Among Daddy I Do's delights were its spot-on observations about oppression, gender, and fundamentalism. For example, upon learning about purity balls, dance instructor Trixie asserts that "My father does not have control over my p***y" and offers her thoughts on patriarchy.
"My father has nothing to do with it. If he's raised me as a good person to respect myself, I think he needs to trust me as an intelligent person, to make good and correct decisions. He does not own me . . . I think it goes back to power. It's that male power, wanting to feel that dominance, because they understand that we [females] don't realize how powerful we are."With irreverent insight, Trixie describes the patriarchal mentality behind the purity movement.
"I'm going to pass the baton to you, son, to make sure you keep this power in check. And it's your job now to keep your little wifey under your thumb and have her barefoot, pregnant, in the kitchen, to procreate."Cassie Jaye, the filmmaker behind Daddy I Do, appears briefly on screen during her interview with Dr. Douglas Kirby. As they discuss teen pregnancy, she reflects on the punishment mentality at work in purity culture.
"Part of the reason why they advertise that condoms don't work in these abstinence programs is because, if you say you're going to be abstinent until marriage, and you put on a ring and make a vow to God, and then you end up having sex and not using a condom, you'll most likely get an STD or get pregnant, and it's like showing you did something wrong, so deal with the consequences."The only weakness I observed in the film was its neglect of LGBT issues and disease. Abstinence-only programs and purity culture present heterosexual marriage as the only valid setting for sexual activity, thereby ignoring LGBT youth. To boot, the film could have devoted much more attention to STDs and HIV/AIDS, since abstinence-only programs leave youth ill-prepared to protect themselves from disease.
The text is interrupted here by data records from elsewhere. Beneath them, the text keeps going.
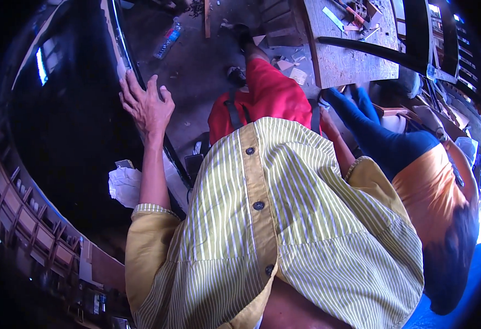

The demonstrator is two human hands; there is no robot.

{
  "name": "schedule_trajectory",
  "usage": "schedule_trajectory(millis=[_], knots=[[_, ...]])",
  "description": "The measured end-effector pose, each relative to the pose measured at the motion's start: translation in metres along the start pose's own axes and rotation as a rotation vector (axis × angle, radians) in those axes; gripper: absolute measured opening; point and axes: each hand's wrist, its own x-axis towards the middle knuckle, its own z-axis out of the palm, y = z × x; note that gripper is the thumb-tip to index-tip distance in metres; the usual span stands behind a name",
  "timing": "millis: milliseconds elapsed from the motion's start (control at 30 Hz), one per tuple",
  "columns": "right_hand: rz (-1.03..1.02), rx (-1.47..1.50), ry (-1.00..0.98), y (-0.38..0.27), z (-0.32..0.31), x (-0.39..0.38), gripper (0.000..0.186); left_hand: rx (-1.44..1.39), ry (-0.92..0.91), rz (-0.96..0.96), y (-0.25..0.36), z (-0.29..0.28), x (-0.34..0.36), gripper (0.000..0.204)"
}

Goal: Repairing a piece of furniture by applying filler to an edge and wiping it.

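Note:
My left hand [148, 105] is open, its fingers spread, at the edge of a large glossy black panel [65, 126]. The fingertips lie against or just over the panel's pale rim; exact contact is hard to make out. Nothing is held in it. My right hand [326, 119] hangs low beside my red shorts [276, 93], partly hidden, and its fingers do not show clearly. Crumpled white paper [125, 183] lies by my left forearm, on or beside the panel.
A clear plastic bottle [168, 39] and wood scraps [298, 75] lie on the floor ahead. A worn wooden table [355, 66] at the far right bears a hammer [355, 13] and a dark curved bar [372, 49]. Close on my right, a person in orange [432, 192] bends over.

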Motion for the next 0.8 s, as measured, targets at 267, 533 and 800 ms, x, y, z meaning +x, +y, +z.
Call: schedule_trajectory(millis=[267,533,800], knots=[[-0.118,-0.328,-0.011,-0.024,0.019,0.003,0.029,-0.030,0.027,0.029,0.005,0.002,0.007,0.031],[-0.488,-1.357,0.065,-0.042,0.123,-0.049,0.024,0.010,0.006,0.000,-0.010,0.000,-0.004,0.031],[-0.621,-1.458,0.035,-0.009,0.080,-0.052,0.019,-0.015,0.004,-0.014,-0.005,0.002,-0.009,0.031]])
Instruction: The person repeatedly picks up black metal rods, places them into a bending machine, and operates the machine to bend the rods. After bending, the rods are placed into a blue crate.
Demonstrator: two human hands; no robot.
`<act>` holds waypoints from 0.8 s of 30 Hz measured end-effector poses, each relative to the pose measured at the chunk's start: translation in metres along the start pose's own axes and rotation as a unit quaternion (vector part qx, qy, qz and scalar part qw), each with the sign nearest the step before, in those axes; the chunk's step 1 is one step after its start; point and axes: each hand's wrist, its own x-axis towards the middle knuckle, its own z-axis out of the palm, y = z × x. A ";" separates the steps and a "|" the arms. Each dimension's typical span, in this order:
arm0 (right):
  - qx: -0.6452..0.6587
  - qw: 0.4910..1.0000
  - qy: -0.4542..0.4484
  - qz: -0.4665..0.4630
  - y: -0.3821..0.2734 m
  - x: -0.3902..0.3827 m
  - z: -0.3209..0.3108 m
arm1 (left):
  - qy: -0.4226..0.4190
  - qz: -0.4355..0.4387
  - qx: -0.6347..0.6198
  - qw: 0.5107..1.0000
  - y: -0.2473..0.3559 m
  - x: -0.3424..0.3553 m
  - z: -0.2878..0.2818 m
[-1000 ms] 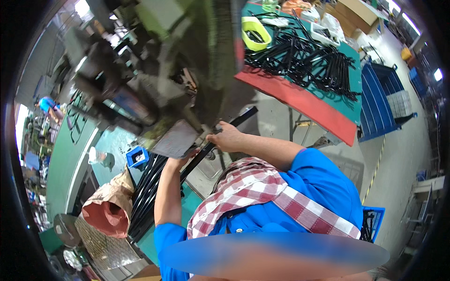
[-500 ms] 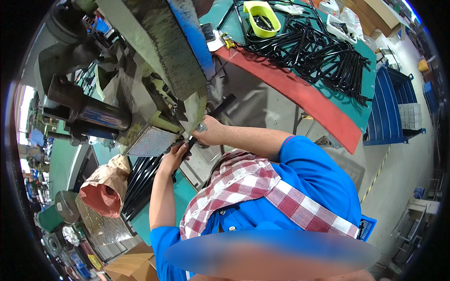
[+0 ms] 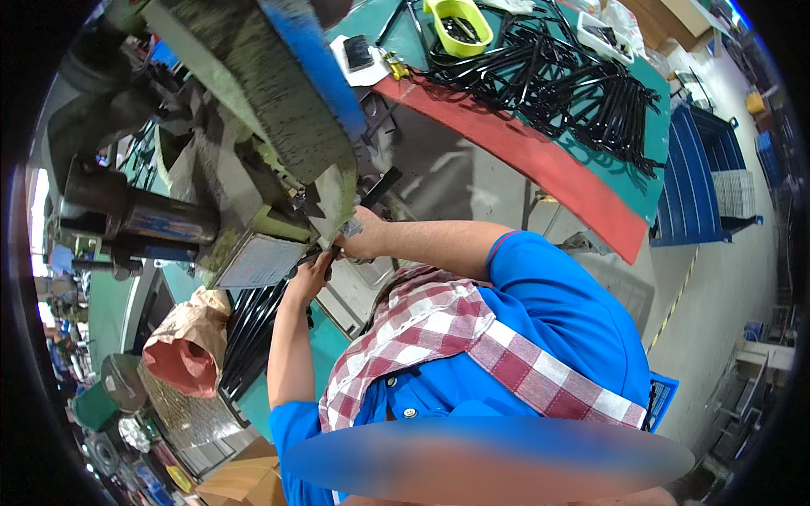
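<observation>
Both my hands are close together at the work area of a heavy, worn green press (image 3: pixel 291 93). My left hand (image 3: pixel 312 274) is closed around a dark, slim bar (image 3: pixel 336 251), below the machine's lower edge. Just to its right, my right hand (image 3: pixel 364 236) is closed on the same bar, its fingertips partly hidden by the machine. A black bar end (image 3: pixel 381 187) sticks out beyond my right hand; whether it belongs to the held piece I cannot tell. Below the press, a bundle of long black rods (image 3: pixel 251 333) lies beside my left forearm.
A green-topped table (image 3: pixel 654 126) with a red edge (image 3: pixel 540 173) holds a heap of black bent rods (image 3: pixel 540 80), a yellow tub (image 3: pixel 460 46) and a white tray (image 3: pixel 601 34). A brown paper bag (image 3: pixel 211 316) stands at left. Blue racks (image 3: pixel 692 185) stand at right.
The whole view has shifted slightly, so the press and table appear farther left and up. Both hands stay together on the bar at the press, their grip looking unchanged.
</observation>
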 end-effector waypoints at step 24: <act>-0.059 0.997 -0.042 0.031 -0.009 0.002 0.002 | 0.179 0.219 0.144 0.948 -0.008 0.001 0.017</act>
In short, Daddy I Do is a crash course in the shortcomings of abstinence-only sex education and Christian purity culture. Behind all the talk of virtue lies an ideology of male dominance and shame. The problem is, neither male dominance nor shame will help people forge healthy lives.
Daddy I Do is an excellent documentary, and I highly recommend it. Jaye and her subjects remind us that to do right by younger generations, we must provide them with comprehensive sex education. Furthermore, we must confront poverty, sexual violence, and our tattered societal safety net if we want to respond effectively to teen pregnancy. When our young people make decisions about sex and reproduction, we cannot let ignorance and oppression cloud their decision-making.